→ TASK BRIEF
Repeat the listing below in full, keeping each word as given.

→ DATA SEGMENT
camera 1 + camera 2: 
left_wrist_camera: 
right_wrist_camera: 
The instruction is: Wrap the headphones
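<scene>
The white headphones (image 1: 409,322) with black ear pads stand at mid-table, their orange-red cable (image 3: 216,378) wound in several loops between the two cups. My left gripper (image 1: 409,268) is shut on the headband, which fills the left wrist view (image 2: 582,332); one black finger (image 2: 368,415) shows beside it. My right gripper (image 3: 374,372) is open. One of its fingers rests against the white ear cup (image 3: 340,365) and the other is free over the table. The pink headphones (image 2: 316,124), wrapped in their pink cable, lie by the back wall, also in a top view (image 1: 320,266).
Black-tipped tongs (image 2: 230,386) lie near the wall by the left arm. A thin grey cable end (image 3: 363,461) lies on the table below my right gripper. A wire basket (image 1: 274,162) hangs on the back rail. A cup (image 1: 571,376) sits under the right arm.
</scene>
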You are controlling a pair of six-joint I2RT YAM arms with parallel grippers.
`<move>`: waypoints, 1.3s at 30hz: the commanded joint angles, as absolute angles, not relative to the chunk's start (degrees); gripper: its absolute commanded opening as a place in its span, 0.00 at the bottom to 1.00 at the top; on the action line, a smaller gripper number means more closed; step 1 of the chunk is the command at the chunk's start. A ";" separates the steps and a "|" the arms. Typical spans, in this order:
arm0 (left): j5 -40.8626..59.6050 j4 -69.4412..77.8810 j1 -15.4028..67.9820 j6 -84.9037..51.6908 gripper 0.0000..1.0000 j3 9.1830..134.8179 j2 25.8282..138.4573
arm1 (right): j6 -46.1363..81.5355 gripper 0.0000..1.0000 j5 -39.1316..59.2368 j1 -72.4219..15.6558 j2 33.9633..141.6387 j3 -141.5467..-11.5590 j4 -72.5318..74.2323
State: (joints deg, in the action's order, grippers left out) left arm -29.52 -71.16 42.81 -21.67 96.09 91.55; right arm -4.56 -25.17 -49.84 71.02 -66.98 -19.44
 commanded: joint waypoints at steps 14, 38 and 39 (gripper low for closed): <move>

→ WRITTEN REPLY
camera 1 + camera 2: 
left_wrist_camera: 
right_wrist_camera: 
The instruction is: Wrap the headphones
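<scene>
The white headphones (image 1: 409,322) with black ear pads stand at mid-table, their orange-red cable (image 3: 216,378) wound in several loops between the two cups. My left gripper (image 1: 409,268) is shut on the headband, which fills the left wrist view (image 2: 582,332); one black finger (image 2: 368,415) shows beside it. My right gripper (image 3: 374,372) is open. One of its fingers rests against the white ear cup (image 3: 340,365) and the other is free over the table. The pink headphones (image 2: 316,124), wrapped in their pink cable, lie by the back wall, also in a top view (image 1: 320,266).
Black-tipped tongs (image 2: 230,386) lie near the wall by the left arm. A thin grey cable end (image 3: 363,461) lies on the table below my right gripper. A wire basket (image 1: 274,162) hangs on the back rail. A cup (image 1: 571,376) sits under the right arm.
</scene>
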You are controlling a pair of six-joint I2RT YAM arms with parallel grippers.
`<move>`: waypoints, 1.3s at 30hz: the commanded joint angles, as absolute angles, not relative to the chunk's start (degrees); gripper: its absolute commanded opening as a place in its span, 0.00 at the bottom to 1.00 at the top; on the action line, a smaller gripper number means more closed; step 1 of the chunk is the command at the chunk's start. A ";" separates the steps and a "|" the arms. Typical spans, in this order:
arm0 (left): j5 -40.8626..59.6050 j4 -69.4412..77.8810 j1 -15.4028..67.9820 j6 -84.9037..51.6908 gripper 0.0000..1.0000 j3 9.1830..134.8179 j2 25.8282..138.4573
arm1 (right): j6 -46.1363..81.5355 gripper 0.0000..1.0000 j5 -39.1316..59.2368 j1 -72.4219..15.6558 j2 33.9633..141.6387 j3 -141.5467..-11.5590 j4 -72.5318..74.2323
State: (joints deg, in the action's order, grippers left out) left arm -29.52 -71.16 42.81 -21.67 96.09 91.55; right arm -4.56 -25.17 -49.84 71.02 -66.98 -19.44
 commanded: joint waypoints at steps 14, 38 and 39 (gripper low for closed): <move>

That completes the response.